-- TASK DETAILS --
Could the listing be repeated exactly, with every picture dropped?

-- INPUT DATA --
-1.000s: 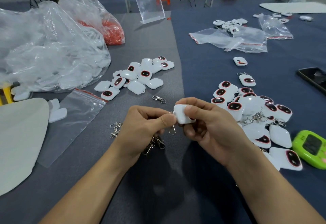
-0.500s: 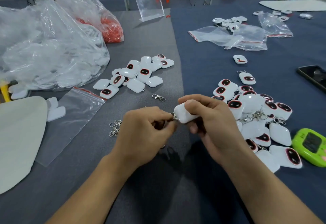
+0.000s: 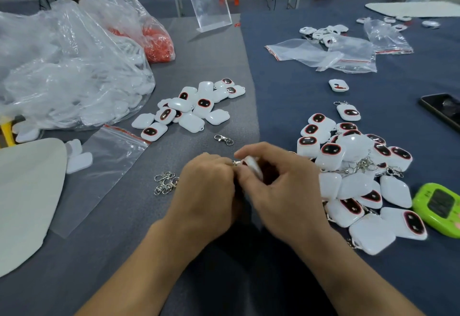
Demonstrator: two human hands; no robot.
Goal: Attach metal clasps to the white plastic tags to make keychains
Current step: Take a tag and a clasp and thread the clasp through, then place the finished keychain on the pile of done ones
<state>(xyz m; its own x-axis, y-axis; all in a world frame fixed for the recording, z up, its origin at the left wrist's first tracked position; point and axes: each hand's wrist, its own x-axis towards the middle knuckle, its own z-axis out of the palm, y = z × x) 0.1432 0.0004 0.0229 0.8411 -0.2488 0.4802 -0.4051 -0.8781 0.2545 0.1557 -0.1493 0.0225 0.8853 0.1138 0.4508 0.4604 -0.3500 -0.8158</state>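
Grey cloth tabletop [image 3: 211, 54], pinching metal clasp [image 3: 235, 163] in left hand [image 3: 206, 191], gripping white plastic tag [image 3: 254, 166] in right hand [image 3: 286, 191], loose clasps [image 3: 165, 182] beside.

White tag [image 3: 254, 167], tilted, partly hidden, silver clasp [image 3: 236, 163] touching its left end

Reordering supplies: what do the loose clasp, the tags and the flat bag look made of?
Clasp: likely metal, polished silver, with bright glints. Tags: probably hard plastic, glossy white, showing soft highlights. Bag: thin clear plastic film; the grey table shows through it, red strip along its mouth.
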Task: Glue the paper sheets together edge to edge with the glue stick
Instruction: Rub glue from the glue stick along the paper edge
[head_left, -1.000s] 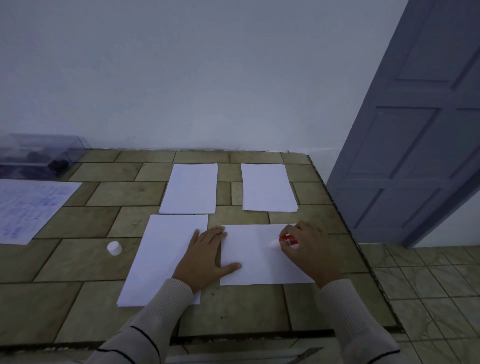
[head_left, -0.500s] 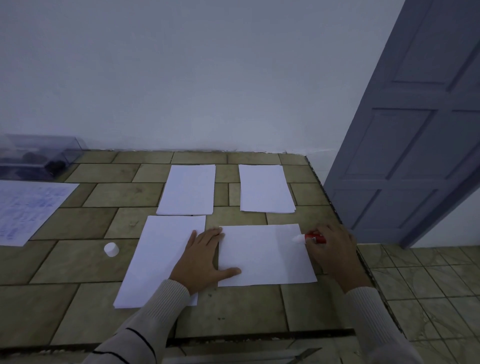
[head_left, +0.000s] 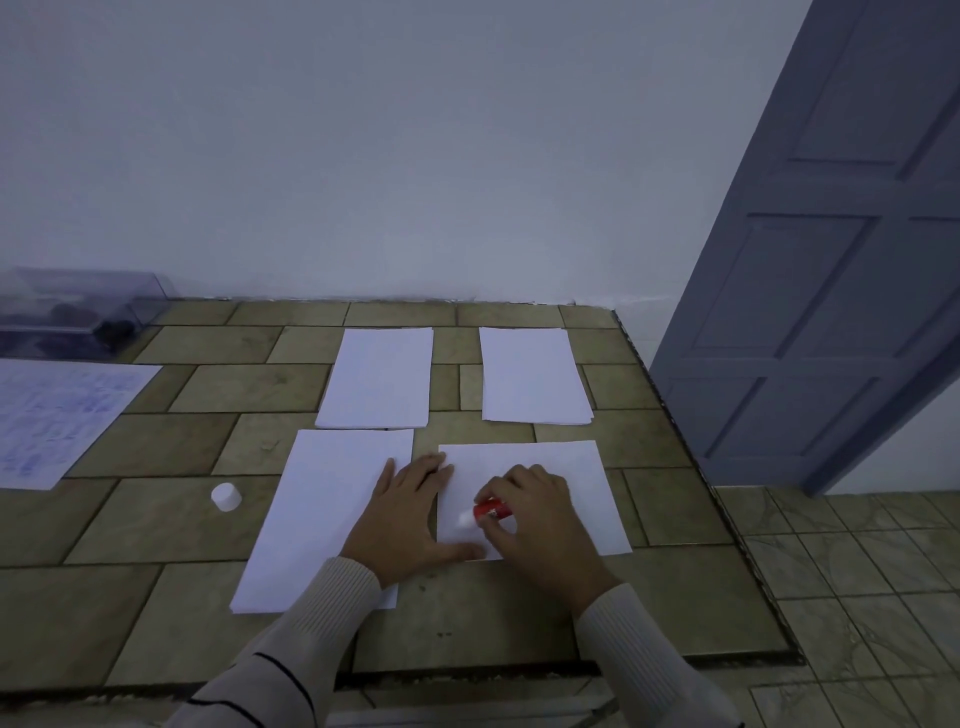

-- EXERCISE ANSWER --
-1.000s: 
-0.500s: 
+0.000s: 
Demonstrator: two human hands; no robot.
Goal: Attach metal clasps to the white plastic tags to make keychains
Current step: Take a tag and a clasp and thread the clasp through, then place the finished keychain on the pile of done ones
<state>(xyz m; its own x-axis, y-axis; all in a world frame fixed for the recording, z up, its origin at the left wrist's first tracked position; point and axes: each hand's wrist, its own x-axis towards the middle knuckle, its own z-axis out of the palm, y = z × x) 0.1432 0.0004 0.0229 0.8411 -0.2488 0.4802 -0.4051 -0.8781 0.2545 0.1557 -0.1493 0.0225 0.8853 0.1138 0.4508 0.4604 -0.3500 -0.8158</state>
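Grey cloth tabletop [image 3: 211, 54], pinching metal clasp [image 3: 235, 163] in left hand [image 3: 206, 191], gripping white plastic tag [image 3: 254, 166] in right hand [image 3: 286, 191], loose clasps [image 3: 165, 182] beside.

White tag [image 3: 254, 167], tilted, partly hidden, silver clasp [image 3: 236, 163] touching its left end

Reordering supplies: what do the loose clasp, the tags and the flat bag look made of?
Clasp: likely metal, polished silver, with bright glints. Tags: probably hard plastic, glossy white, showing soft highlights. Bag: thin clear plastic film; the grey table shows through it, red strip along its mouth.
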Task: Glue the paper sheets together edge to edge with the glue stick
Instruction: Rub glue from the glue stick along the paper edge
[head_left, -1.000s] 
[head_left, -0.500s] 
[head_left, +0.000s] 

The full answer has now been given.